For the last two or three years, Ruscha’s fantasies have also included “grand horizontal” paintings that nudge words and phrases into a kind of cosmic dialectic. The thirteen-foot-long rectangular backgrounds of these paintings represent Panavision-like sunsets or, more recently, the ionosphere at night, and serve as stage sets for expeditions from one extreme set of concepts to another. Tiny white letters on the left end of one canvas, for example, say “wolves/explosions /disease/poisons,” while on the other side of the curving globe, to the right, we find “home.” On another canvas “ancient dogs barking” is lettered on the far left corner, and “modern dogs barking” on the far right.

These paintings have not been as well received as most of Ruscha’s other work, perhaps because his prolific production has begun to obscure the intricate relationships between these canvases and the rest of his oeuvre. “Ed’s real strength is the depth of his works rather than any of its particular facets,” observes his friend Larry Bell, “and maybe this will come out in a retrospective.” Ruscha’s strength also derives from his ongoing infatuation with the false magic, film personalities and high-tech euphoria of Los Angeles. “Ed’s a very kind person and not defensive like some artists,” Bell explains, “which gives him a more fluid access to something like the show-biz milieu.
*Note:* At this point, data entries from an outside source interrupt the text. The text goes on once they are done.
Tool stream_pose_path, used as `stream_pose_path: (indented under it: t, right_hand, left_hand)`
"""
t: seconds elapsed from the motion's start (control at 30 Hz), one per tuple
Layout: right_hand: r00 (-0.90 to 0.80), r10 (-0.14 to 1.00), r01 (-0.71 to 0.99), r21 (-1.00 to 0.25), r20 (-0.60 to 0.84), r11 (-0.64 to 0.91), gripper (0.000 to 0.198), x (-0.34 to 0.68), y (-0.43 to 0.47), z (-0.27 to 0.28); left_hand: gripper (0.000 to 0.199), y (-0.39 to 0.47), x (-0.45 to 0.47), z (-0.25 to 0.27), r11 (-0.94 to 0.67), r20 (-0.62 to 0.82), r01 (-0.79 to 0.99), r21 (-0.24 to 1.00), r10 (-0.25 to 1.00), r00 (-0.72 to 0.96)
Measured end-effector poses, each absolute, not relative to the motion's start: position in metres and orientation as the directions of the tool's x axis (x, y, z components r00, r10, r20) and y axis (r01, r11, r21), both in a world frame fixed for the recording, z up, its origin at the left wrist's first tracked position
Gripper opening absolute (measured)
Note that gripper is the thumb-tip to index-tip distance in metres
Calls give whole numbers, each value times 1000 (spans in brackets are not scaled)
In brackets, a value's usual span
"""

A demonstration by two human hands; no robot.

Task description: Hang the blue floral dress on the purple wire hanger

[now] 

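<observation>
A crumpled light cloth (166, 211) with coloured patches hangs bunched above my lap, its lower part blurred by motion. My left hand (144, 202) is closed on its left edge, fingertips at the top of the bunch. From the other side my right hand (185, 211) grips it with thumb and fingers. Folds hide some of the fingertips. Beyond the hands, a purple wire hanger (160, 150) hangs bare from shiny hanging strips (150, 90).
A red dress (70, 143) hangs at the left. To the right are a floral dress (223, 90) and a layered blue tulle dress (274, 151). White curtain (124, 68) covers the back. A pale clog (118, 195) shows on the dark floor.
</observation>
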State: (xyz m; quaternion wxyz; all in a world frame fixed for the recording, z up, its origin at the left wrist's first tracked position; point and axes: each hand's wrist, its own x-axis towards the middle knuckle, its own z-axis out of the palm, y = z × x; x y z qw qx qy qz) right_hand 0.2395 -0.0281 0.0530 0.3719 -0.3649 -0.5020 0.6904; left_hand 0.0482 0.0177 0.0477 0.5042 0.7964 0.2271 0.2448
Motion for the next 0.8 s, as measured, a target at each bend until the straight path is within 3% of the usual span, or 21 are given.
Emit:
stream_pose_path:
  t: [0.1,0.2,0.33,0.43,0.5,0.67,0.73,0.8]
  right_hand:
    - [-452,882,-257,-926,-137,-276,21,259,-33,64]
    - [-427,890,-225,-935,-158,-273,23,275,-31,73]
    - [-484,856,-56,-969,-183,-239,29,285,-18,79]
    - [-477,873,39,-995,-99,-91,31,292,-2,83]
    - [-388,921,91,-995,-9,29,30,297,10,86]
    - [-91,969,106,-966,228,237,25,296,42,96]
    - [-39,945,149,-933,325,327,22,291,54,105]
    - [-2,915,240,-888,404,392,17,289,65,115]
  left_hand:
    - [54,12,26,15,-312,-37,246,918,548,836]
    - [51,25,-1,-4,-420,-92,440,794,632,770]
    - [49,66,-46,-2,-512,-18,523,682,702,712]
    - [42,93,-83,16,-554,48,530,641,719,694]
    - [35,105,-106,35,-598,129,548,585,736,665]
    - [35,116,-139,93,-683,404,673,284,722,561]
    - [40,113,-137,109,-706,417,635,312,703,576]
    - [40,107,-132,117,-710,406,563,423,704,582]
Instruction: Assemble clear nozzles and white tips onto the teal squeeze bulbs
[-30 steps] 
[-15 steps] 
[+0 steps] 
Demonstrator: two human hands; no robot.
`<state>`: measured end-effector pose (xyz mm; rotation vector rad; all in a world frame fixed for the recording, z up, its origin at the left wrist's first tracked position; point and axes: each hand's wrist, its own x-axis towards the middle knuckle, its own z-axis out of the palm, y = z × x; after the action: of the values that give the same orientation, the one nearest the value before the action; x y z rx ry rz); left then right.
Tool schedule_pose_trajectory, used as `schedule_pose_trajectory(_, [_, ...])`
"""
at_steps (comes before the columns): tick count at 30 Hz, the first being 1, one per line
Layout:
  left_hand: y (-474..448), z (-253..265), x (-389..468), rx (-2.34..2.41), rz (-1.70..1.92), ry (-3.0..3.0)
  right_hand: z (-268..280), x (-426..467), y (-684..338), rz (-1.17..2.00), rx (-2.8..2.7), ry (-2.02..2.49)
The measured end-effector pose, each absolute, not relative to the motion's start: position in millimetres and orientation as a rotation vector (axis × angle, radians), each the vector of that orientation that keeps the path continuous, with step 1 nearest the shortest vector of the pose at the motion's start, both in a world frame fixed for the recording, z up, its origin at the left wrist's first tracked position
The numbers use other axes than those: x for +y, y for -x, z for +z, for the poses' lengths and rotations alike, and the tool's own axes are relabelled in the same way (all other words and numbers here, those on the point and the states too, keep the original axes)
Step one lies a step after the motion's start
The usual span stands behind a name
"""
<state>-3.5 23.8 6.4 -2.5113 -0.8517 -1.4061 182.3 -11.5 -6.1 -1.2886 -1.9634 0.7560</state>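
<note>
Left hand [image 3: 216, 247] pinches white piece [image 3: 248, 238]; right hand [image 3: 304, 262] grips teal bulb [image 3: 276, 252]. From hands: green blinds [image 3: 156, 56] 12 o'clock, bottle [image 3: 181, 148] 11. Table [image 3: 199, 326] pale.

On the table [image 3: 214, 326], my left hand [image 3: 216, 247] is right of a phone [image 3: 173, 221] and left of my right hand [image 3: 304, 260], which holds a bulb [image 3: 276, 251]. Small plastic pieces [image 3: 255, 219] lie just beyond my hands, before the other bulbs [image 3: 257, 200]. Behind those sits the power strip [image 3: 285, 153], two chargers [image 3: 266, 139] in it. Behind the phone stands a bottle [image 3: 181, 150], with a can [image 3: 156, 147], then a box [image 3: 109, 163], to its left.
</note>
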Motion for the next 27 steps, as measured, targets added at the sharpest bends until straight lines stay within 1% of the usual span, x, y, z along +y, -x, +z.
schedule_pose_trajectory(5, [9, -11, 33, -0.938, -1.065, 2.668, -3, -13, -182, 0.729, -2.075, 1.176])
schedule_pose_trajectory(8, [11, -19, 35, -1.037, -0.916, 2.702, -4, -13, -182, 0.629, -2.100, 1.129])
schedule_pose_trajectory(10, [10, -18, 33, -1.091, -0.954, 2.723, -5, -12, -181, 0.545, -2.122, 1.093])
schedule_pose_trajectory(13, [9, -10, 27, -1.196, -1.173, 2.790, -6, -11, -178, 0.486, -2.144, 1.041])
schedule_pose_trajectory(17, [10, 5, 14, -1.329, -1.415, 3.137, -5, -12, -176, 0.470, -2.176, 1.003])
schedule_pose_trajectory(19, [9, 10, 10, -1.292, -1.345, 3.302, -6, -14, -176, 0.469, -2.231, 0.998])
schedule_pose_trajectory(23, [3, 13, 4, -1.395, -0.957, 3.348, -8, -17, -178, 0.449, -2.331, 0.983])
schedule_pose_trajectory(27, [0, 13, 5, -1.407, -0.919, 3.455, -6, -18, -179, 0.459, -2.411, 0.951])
On the other hand, Ed’s one of the toughest people I’ve ever known. You have to be very tough and ambitious if you're going to make it in L.A.”

As proof of Ruscha’s aggressive grip on L.A. culture, critics sometimes cite his sensational painting The Los Angeles County Museum on Fire, 1965-68, now at the Hirshhorn Museum in Washington, D.C. Questions about the painting's exact political symbolism, however, tend to produce answers from Ruscha like, “You know, what really interested me about that project was its oblique aerial perspective, which is very important to my work. It’s also important because it contains another generality about what I do. It reads from the lower left-hand to the upper-right-hand corner. Standard Station and Large Trademark do too.” (And, one might add, so do the spoon, plate and clock in the 1974 “Domestic Tranquility” suite and, among others, the 1973 Insect Slant from the “black ant and cockroach” series.) Pressed further, Ruscha admits that “although I didn’t have any particular gripe against the L.A. County Museum, I do have a basic suspicion of art institutions, period. You can engrave that in marble. But I actually feel like there’s something classical and gentle about that painting. There’s this nice green lawn around the building and everything's so peaceful—and suddenly there’s this little flame over there on the side”—he says this somewhat gleefully— “that looks as if it could possibly engulf the whole building. But the fire is really like an after-statement—like a coda, as in a coda to music, which is something I find myself doing a lot in my work. And, I guess in a way, it’s important that the subject is an L.A. museum. I’ve wondered at times whether if I lived in another city, my art would be different, and I suppose it would be. The iconography of this place does mean something special to me. I love it, and I’ve always loved it, because it feeds me and it feeds my work.”